PIA Split Tunnel + Zerotier failing

What I want:
PIA and Zerotier to both work on the same machine via PIA’s ‘Split Tunneling’ feature.

What I have:
I run Fedora 36. PIA supports a ‘Split Tunnel’ option which allows permitting specific traffic not to be put behind the PIA VPN. Without Split Tunneling, connecting to PIA prevents zerotier from working, which is not unexpected.

What I have tried:

  1. When I run PIA it seems to block zerotier, which is not unexpected.
  2. I enabled split tunneling and whitelisting the Zerotier’s root IPs; now zerotier was able to give me an IP address but the P2P connections between clients were still blocked.
  3. I whitelisted the binary /usr/sbin/zerotier-one which is what systemd runs. I assumed that, at least in OpenVPN mode, all traffic would proxy through this service. This did not work, zerotier P2P was still blocked.

The final question:
What exactly should I add to the Split Tunneling whitelist to permit PIA VPN and Zerotier to play nice? Is there some proxy app that zerotier-one uses or something? Split Tunneling allows filtering based off IPs and which App, but does not allow port-based filtering sadly.

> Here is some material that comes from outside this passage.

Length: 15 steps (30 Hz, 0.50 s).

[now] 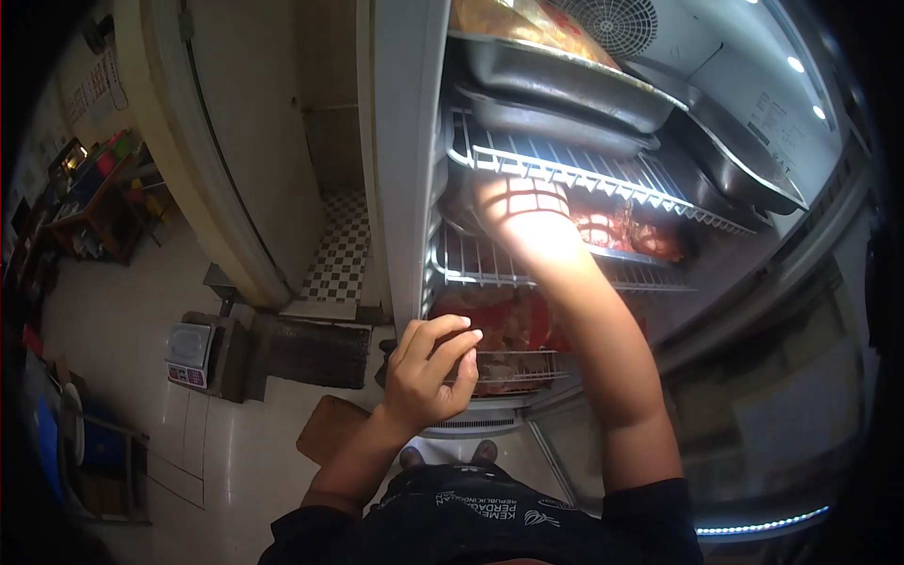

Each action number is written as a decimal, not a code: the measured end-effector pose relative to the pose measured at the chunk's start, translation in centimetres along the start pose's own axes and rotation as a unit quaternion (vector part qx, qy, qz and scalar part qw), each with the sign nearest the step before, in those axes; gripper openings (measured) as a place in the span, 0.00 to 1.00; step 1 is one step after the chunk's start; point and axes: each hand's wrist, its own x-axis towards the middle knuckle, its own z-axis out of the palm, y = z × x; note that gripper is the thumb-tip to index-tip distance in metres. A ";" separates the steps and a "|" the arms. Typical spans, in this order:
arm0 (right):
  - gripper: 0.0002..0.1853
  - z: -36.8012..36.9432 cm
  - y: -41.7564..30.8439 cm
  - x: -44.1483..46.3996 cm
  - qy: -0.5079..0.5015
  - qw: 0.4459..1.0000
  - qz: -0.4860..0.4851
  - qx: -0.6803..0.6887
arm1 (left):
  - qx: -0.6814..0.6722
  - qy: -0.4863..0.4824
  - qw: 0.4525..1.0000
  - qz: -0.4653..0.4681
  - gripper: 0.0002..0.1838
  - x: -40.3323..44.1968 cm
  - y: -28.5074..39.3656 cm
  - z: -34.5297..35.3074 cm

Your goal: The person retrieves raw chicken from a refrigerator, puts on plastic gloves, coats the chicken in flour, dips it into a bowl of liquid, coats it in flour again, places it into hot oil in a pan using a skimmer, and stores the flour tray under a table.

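Observation:
My left hand [433,372] hovers before the lower part of an open refrigerator, its fingers loosely bent and apart, holding nothing. My right hand [520,196] reaches in under a wire shelf [603,179], brightly lit and striped by the wires' shadows; its fingers are hidden, so what it touches does not show. Red meat [612,233] in a shallow tray lies just right of that wrist. Below, behind my left hand, red and pale packs [513,315] that look like meat rest on a lower rack.
Metal pans [574,85] stand on the upper shelf, with a bag [537,28] of pale yellow food on top. Another deep pan [744,160] sits right. The glass door [772,377] is swung out at right. On the floor side are a scale [188,348] and a dark mat [311,350].

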 end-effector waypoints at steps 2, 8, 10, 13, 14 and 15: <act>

Yes, unfortunately most “privacy” VPNs prevent ZeroTier from working as they don’t allow incoming UDP traffic in most cases.

Bypassing the roots is one step, but you also need to bypass any other machines running ZeroTier you wish to communicate with as well if you want peer-to-peer connections to work. So in order to work well, you’ll need to white list any possible IP addresses of nodes you wish to communicate with. In addition, you also need to white list the network controllers. In the case of our hosted network controllers, they are hosted on ephemeral IP addresses that can change at any time without notice.

This topic was automatically closed 30 days after the last reply. New replies are no longer allowed.